Research

Overview

The Yale MRI groups mission is to develop novel MR imaging methods with both clinical and basic science applications. Research is underway to address basic science questions -- from stem cell migration and mechanisms of recovery, to understanding tissue damage and remodeling, to fundamental questions regarding brain function. The MRI group is highly interdisciplinary, and scientists within the group come from backgrounds of physics, engineering, chemistry, mathematics, and neuroscience.

Current Projects

R. Todd Constable:  My lab has efforts underway examining the relationship between the increment in the functional MR signal measured during a task (cognitive or sensory/motor) and the influence of baseline brain activity on this increment. We have research projects aimed at understanding negative blood oxygenation level dependent signal changes observed in certain cognitive tasks and the relationship between simultaneously recorded surface EEG signals and fMRI, in order to better understand the relationship between the fMRI signal changes measured and brain function. Clinical applications include localization of inter-ictal electrical discharges in the brains of epilepsy patients, assessing normal vs. abnormal cortical connectivity, and functional mapping for neurosurgical treatment planning. In more fundamental MR engineering projects we are focused on developing novel MR imaging strategies for faster and more efficient parallel imaging. Some examples of current research projects in my laboratory include:

  • Development of an approach to highly efficient parallel imaging.
  • Understanding the influence of baseline activity on brain function.
  • Understanding the relationship between EEG and fMRI.
  • Studying functional connectivity and what it tells us about how the brain is wired.

Smita Sampath: Below are some research projects in which I am currently involved:

  • The role of microvascular obstruction in LV remodeling post myocardial infarction and reperfusion:We propose to explore the structural and functional mechanisms that lead to infarct expansion post myocardial infarction and reperfusion, with a specific focus in identifying the contributory role of microvascular obstruction. The presence of microvascular obstruction in reperfused infarcts is a strong independent predictor of poor long-term prognosis, and is associated with heart failure (HF). We are developing novel MR imaging methods that quantify and characterize these events serially in pre-clinical animal studies, with eventual translation into a patient population.
  • Develop MR imaging methods to quantify three dimensional strains in the left ventricle: The regional quantification of 3-D strain in the left ventricle has a wide range of compelling clinical applications; however, currently available methods are not ideally suited for clinical translation. We are developing high temporal resolution free breathing approaches to quantify regional strains in three-dimensions based on MR tagging and harmonic phase (HARP) imaging principles.   

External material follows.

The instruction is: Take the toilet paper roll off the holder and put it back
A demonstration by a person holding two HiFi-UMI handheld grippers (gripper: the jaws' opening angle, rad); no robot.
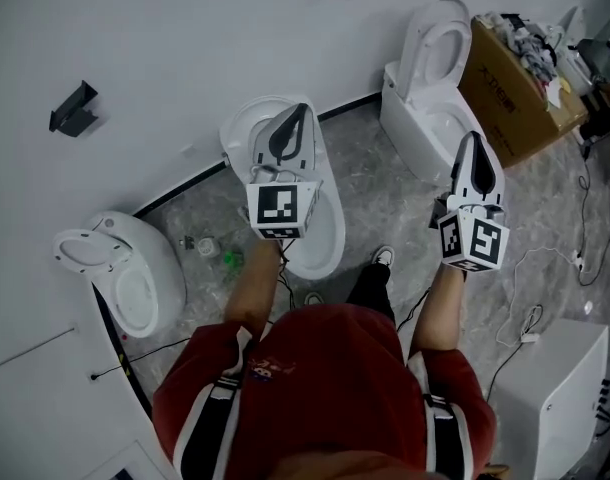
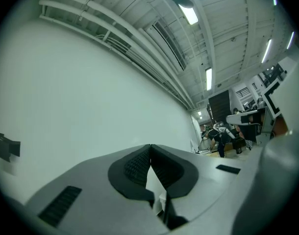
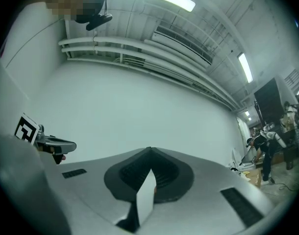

Erik M. Shapiro: Working at the intersection of chemistry, physics and biology, my laboratory has three main cores.

  • The first is the development of novel MRI contrast agents. Here, the focus is the construction of high relaxivity superparamagnetic nano- and micro-particles whose MRI properties can be made sensitive to various stimuli - gene expression, for example.
  • The second core is the use of magnetic resonance imaging for monitoring cell migration. Cells can be loaded with MRI contrast agents and observed using tailored experimental conditions. This can be accomplished both in transplant models and in the detection of endogenous cells, with the ability to detect single cells, in vivo. Current models under investigation in the laboratory are migration of native and non-native immune cells, homing of transplanted stem cells, and migration of endogenous neuronal progenitor cells.
  • The third focus of the laboratory is the use of targeted contrast agents to detect specific molecular epitopes. The strategy here is to selectively target MRI contrast agent to precise tissues or cells of interest by way of antibody- or receptor-mediated affinity. This could be particularly useful in detecting cancer and for identifying unique cellular populations.